As Alberta’s political landscape continues to shift, there’s one issue leaders – polarized as they might be – can “hopefully” agree on, writes Richard Truscott of the Canadian Federation of Independent Business (CFIB).
In an op-ed piece in the Edmonton Journal, he argues that, to ensure the province’s long-term prosperity, it must become a more hospitable place to own and run a small business.
“At one time, Alberta was clearly a leader, whether it was tax reform, cutting red tape, or any other key issue affecting entrepreneurs. Unfortunately, in the past few years, the government has been stuck in neutral, as other provinces closed the gap.”
To restore the so-called ‘Alberta Advantage,’ Mr. Truscott proposes the following steps:
1. Long-term tax relief. He acknowledges that Alberta business owners have it pretty good overall, especially since they do not have to collect and administer provincial sales tax for the government.
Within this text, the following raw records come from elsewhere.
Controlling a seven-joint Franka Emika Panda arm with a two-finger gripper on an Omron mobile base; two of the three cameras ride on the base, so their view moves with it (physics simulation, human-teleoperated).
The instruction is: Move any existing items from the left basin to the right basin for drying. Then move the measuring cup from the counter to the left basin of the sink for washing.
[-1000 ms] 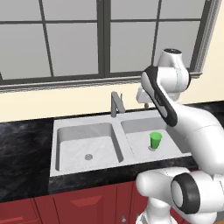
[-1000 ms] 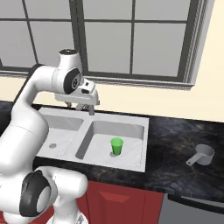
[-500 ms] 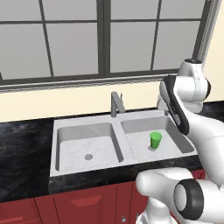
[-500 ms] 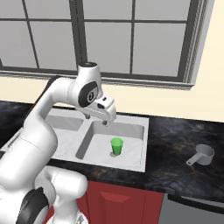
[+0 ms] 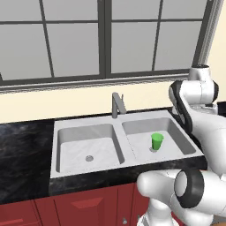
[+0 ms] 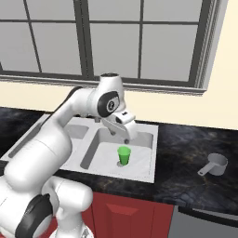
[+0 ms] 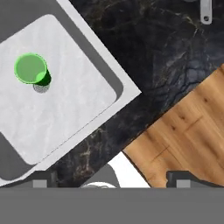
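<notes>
The measuring cup [image 6: 216, 164] lies on the counter [image 6: 186, 148] right of the sink, its handle pointing toward the front edge. In the hand view only its handle end [image 7: 205, 9] shows at the top. My gripper [image 6: 126, 135] hangs open and empty above the right basin [image 6: 139, 160], near its right side. In the hand view the fingertips [image 7: 42, 179] stand wide apart around the gripper's middle [image 7: 109, 178]. The left basin [image 5: 84, 145] holds nothing but its drain hole [image 5: 89, 158]. A green tumbler [image 5: 156, 141] stands upright in the right basin [image 5: 141, 148].
The grey faucet [image 5: 117, 105] rises behind the sink's divider. A window spans the wall behind the sink. Black counter [image 5: 22, 150] also runs left of the sink. Below the counter edge, wooden floor [image 7: 188, 131] shows in the hand view.
The arm has swung right from above the faucet to over the right basin's right side. The jaws have widened slightly. The green tumbler has stayed put.
</notes>
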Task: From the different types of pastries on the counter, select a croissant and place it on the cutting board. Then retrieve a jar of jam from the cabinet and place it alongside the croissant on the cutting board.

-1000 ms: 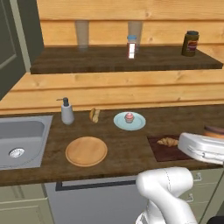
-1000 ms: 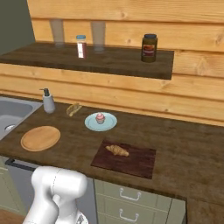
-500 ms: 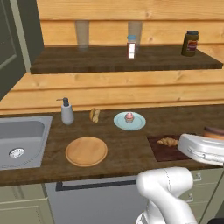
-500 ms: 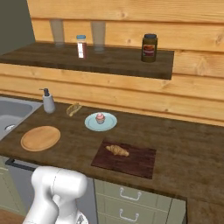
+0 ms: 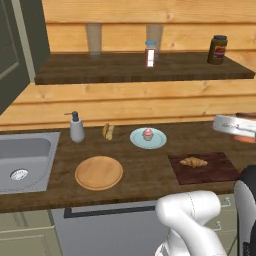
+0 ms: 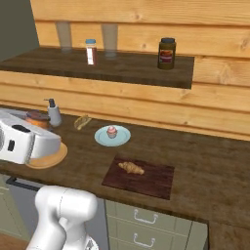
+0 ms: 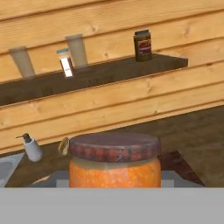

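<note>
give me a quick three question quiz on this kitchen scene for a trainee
1. True or false: the croissant already lies on the dark cutting board.
2. What sits on the blue plate? A) a cupcake B) a bagel C) an apple
3. Fill in: the orange jam jar sits close in front of the hand camera, between the jaws, and has a dark red ____.

Key: 1 true. 2 A, the cupcake. 3 lid.
</note>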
But But the fact that the other three Western provinces reduced their small business income tax rate leaves Alberta with a higher rate, eroding any advantage it may have had previously. “Staged reductions” in the small business income tax rate would go a long way, he suggests.
2. Commitment to cutting red tape. The province used to be a pioneer at ensuring rules and regulations made sense, and didn’t burden entrepreneurs, but the government has become complacent, emphasizing that the next leader must make regulatory reform a priority.
3. Address labour shortages. For Alberta business owners, it’s a real problem. In fact, recent CFIB data reveals that 46 per cent of entrepreneurs say the shortage of skilled labour is hindering sales and production, making it an operating challenge. While hiring is a small-business problem, the government could develop a training tax credit which could increase the number of qualified, reliable employees.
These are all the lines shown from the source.